WHAT IS EXPECTED: The data is to be reproduced in full and without error.

[Stored data]
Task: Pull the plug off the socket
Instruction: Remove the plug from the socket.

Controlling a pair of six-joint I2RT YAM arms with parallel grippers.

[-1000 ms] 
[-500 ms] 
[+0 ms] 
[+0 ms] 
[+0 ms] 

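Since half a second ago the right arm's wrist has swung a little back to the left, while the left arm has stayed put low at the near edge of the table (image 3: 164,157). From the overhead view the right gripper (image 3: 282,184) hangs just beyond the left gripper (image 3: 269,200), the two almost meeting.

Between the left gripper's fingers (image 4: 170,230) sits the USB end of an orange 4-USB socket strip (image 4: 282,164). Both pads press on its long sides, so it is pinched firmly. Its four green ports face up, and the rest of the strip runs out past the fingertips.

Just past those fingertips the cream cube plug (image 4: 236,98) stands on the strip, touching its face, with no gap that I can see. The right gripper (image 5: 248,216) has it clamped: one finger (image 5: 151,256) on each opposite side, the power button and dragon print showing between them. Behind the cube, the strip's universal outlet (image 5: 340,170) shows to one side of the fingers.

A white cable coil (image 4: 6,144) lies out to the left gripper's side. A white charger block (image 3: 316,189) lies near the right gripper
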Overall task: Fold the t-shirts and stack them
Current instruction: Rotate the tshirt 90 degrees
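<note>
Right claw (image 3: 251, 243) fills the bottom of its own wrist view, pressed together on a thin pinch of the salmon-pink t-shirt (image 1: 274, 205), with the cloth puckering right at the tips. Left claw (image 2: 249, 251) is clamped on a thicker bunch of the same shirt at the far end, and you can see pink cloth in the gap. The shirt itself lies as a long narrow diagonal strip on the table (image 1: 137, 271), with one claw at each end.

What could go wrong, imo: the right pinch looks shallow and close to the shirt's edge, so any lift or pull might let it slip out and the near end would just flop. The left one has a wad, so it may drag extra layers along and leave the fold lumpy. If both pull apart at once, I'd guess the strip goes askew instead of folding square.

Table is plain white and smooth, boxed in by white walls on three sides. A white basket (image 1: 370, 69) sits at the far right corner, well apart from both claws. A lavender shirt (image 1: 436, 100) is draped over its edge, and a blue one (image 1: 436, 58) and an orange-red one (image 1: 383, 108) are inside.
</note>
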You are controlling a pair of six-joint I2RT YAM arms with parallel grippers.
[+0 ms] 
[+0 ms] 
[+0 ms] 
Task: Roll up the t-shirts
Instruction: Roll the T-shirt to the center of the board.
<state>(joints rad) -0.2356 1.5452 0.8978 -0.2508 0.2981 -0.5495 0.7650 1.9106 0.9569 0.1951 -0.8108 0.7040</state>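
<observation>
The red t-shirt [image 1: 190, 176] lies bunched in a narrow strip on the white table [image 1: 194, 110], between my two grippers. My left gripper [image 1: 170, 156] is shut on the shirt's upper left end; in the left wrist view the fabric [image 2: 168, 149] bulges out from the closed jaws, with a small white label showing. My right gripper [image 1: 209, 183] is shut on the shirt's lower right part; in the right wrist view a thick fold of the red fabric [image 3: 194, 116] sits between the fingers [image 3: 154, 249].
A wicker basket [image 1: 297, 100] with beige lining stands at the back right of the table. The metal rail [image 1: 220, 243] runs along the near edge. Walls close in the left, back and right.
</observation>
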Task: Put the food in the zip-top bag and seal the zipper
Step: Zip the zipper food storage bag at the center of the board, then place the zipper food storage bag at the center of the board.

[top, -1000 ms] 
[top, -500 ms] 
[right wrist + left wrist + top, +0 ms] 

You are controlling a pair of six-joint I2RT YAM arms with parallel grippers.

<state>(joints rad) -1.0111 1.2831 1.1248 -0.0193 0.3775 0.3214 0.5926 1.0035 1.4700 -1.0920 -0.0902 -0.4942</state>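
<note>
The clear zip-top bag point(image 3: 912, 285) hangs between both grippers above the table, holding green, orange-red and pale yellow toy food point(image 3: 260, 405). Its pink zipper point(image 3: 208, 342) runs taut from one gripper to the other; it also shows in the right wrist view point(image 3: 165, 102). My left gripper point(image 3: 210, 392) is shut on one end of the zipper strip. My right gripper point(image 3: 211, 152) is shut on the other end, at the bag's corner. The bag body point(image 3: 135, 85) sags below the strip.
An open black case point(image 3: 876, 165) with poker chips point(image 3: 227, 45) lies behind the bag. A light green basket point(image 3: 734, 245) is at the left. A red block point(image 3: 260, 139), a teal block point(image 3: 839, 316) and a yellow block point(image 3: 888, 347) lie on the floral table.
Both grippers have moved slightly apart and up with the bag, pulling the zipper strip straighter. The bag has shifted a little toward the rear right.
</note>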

EXERCISE OUTPUT:
Task: Pull the plug off the socket
Instruction: Remove the plug from the socket.

Controlling a pair of six-joint I2RT YAM arms with parallel grippers.

[-1000 ms] 
[-500 ms] 
[+0 ms] 
[+0 ms] 
[+0 ms] 

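Since half a second ago the right arm's wrist has swung a little back to the left, while the left arm has stayed put low at the near edge of the table (image 3: 164,157). From the overhead view the right gripper (image 3: 282,184) hangs just beyond the left gripper (image 3: 269,200), the two almost meeting.

Between the left gripper's fingers (image 4: 170,230) sits the USB end of an orange 4-USB socket strip (image 4: 282,164). Both pads press on its long sides, so it is pinched firmly. Its four green ports face up, and the rest of the strip runs out past the fingertips.

Just past those fingertips the cream cube plug (image 4: 236,98) stands on the strip, touching its face, with no gap that I can see. The right gripper (image 5: 248,216) has it clamped: one finger (image 5: 151,256) on each opposite side, the power button and dragon print showing between them. Behind the cube, the strip's universal outlet (image 5: 340,170) shows to one side of the fingers.

A white cable coil (image 4: 6,144) lies out to the left gripper's side. A white charger block (image 3: 316,189) lies near the right gripper
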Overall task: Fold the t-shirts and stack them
Current instruction: Rotate the tshirt 90 degrees
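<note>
Right claw (image 3: 251, 243) fills the bottom of its own wrist view, pressed together on a thin pinch of the salmon-pink t-shirt (image 1: 274, 205), with the cloth puckering right at the tips. Left claw (image 2: 249, 251) is clamped on a thicker bunch of the same shirt at the far end, and you can see pink cloth in the gap. The shirt itself lies as a long narrow diagonal strip on the table (image 1: 137, 271), with one claw at each end.

What could go wrong, imo: the right pinch looks shallow and close to the shirt's edge, so any lift or pull might let it slip out and the near end would just flop. The left one has a wad, so it may drag extra layers along and leave the fold lumpy. If both pull apart at once, I'd guess the strip goes askew instead of folding square.

Table is plain white and smooth, boxed in by white walls on three sides. A white basket (image 1: 370, 69) sits at the far right corner, well apart from both claws. A lavender shirt (image 1: 436, 100) is draped over its edge, and a blue one (image 1: 436, 58) and an orange-red one (image 1: 383, 108) are inside.
</note>
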You are controlling a pair of six-joint I2RT YAM arms with parallel grippers.
[+0 ms] 
[+0 ms] 
[+0 ms] 
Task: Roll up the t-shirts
Instruction: Roll the T-shirt to the center of the board.
<state>(joints rad) -0.2356 1.5452 0.8978 -0.2508 0.2981 -0.5495 0.7650 1.9106 0.9569 0.1951 -0.8108 0.7040</state>
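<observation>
The red t-shirt [image 1: 190, 176] lies bunched in a narrow strip on the white table [image 1: 194, 110], between my two grippers. My left gripper [image 1: 170, 156] is shut on the shirt's upper left end; in the left wrist view the fabric [image 2: 168, 149] bulges out from the closed jaws, with a small white label showing. My right gripper [image 1: 209, 183] is shut on the shirt's lower right part; in the right wrist view a thick fold of the red fabric [image 3: 194, 116] sits between the fingers [image 3: 154, 249].
A wicker basket [image 1: 297, 100] with beige lining stands at the back right of the table. The metal rail [image 1: 220, 243] runs along the near edge. Walls close in the left, back and right.
</observation>
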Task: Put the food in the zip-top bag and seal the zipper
Step: Zip the zipper food storage bag at the center of the board, then place the zipper food storage bag at the center of the board.

[top, -1000 ms] 
[top, -500 ms] 
[right wrist + left wrist + top, +0 ms] 

You are controlling a pair of six-joint I2RT YAM arms with parallel grippers.

<state>(joints rad) -1.0111 1.2831 1.1248 -0.0193 0.3775 0.3214 0.5926 1.0035 1.4700 -1.0920 -0.0902 -0.4942</state>
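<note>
The clear zip-top bag point(image 3: 912, 285) hangs between both grippers above the table, holding green, orange-red and pale yellow toy food point(image 3: 260, 405). Its pink zipper point(image 3: 208, 342) runs taut from one gripper to the other; it also shows in the right wrist view point(image 3: 165, 102). My left gripper point(image 3: 210, 392) is shut on one end of the zipper strip. My right gripper point(image 3: 211, 152) is shut on the other end, at the bag's corner. The bag body point(image 3: 135, 85) sags below the strip.
An open black case point(image 3: 876, 165) with poker chips point(image 3: 227, 45) lies behind the bag. A light green basket point(image 3: 734, 245) is at the left. A red block point(image 3: 260, 139), a teal block point(image 3: 839, 316) and a yellow block point(image 3: 888, 347) lie on the floral table.
Both grippers have moved slightly apart and up with the bag, pulling the zipper strip straighter. The bag has shifted a little toward the rear right.
</note>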

No further answer is required.